In the drizzling rain I walk to a party in Red Hook across the footbridge that passes over the cars streaming into the Brooklyn-Battery Tunnel. Madelaine and I stand in the garden under a tarp, heavy with captured water and distended above our heads. “Like breasts,” I say, and press my hand against the wet, white bulge. We smoke cigarettes in the green, dense wetness of the garden, watching the other people who, like us, would rather be damp than be inside.


 

After only two hours of sleep I wake up at 4:30. My husband packs the last of his things, enough to see him through for the month he will be away. I walk him downstairs to the waiting Lyft. I stand on the sidewalk barefoot, wearing leggings and one of his t-shirts. After the car drives away I linger there, looking down the block towards the film studios on the other side of Diamond Street, where the LED streetlights have a strange effect on the night. Everything beneath them resolves into mist. The night isn’t hot, but the air feels malarial, and clammy. The traffic passing on McGuinness Boulevard is muffled by the quiet, wet leaves of the trees that line the street. That night I smoke on a fire escape at a party and a man asks me for a lighter. He used to live here, but now he lives in Los Angeles. I tell him about William Mulholland, about the damming of the Colorado, about drought, and the impossibility of sustainable water sources in the southwest. He isn’t bored, and that surprises me. In turn, he tells me about burning chaparral, the Sierras, of landscapes designed to catch fire.


 

A nightmare wakes me at dawn and I can’t get back to sleep. I open the blinds, then the windows, make coffee, and bring it back to the bedroom to read. It is so quiet in the mornings sometimes. Just passing cars, birdsong, the low, tremulous horns of boats on the East River. I hear a child and woman pass by below the window. “Where did the sun go?” the child asks.

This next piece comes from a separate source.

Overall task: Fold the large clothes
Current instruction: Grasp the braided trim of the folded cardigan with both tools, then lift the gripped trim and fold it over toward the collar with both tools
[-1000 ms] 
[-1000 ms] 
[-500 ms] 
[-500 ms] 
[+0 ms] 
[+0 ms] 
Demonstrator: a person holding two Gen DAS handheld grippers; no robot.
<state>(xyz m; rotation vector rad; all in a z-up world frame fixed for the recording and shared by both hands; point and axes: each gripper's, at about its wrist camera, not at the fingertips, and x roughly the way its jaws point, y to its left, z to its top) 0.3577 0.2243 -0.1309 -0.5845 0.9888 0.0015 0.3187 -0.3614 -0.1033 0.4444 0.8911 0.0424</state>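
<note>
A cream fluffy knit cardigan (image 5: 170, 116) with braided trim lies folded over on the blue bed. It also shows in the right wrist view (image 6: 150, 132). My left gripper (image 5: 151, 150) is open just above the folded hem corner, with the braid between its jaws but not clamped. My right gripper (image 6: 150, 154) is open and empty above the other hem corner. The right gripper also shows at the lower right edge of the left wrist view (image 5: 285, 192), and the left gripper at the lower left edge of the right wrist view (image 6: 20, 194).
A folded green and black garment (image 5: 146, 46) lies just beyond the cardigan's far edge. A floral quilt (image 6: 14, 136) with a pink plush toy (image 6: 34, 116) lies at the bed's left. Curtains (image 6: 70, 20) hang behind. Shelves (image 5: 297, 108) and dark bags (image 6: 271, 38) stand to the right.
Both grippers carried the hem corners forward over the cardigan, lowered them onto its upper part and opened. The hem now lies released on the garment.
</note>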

“The sun is out,” says the woman.

“Oh. The sun is out,” the child says, as though he needed the words to finally perceive the sunshine.

“Yeah,” says the woman. “It’s going to be hot today.” And then they’re gone.


 

The first night I sleep without the air conditioner, and the sounds of the street are appallingly loud. I finish the second volume of the USA Trilogy, and when I’m done I flick back to the introduction, to a line I must have underlined three years ago when I first bought the book. Dos Passos wrote literature as reportage, says the introduction, and the characters are “occupied almost entirely with their sensations and plagued by their longings, given mightily to drinking and fornication while their flimsy thought provides no anchor against the drift of their lives.” I lie in bed with my heart beating very hard. I sleep fitfully. At two in the morning I hear four gun shots, somewhere out there in the dark. I text three different people about the gun shots, but everyone is asleep, and nobody replies until morning.


 

I meet Umair at Troost. Before we part we smoke under the awning of a shuttered shop on the corner of Greene Street, and I’m not wearing a jacket, but I hold one in my hands. I tell him that I don’t know the names of any of the plants in this city. He asks me what grows in the city where I was born. I feel myself grow animated and vivid as I recite the liturgy. Bougainvillea, jacaranda, eucalyptus, bottlebrush, Moreton Bay Fig. They will just be starting to bloom in Sydney. Here, everything is dying.


 

Flash flood warnings wail from every phone. The sky lowers down and casts out Manhattan and its famous view. The clouds swallow the skyscrapers. And then the rain.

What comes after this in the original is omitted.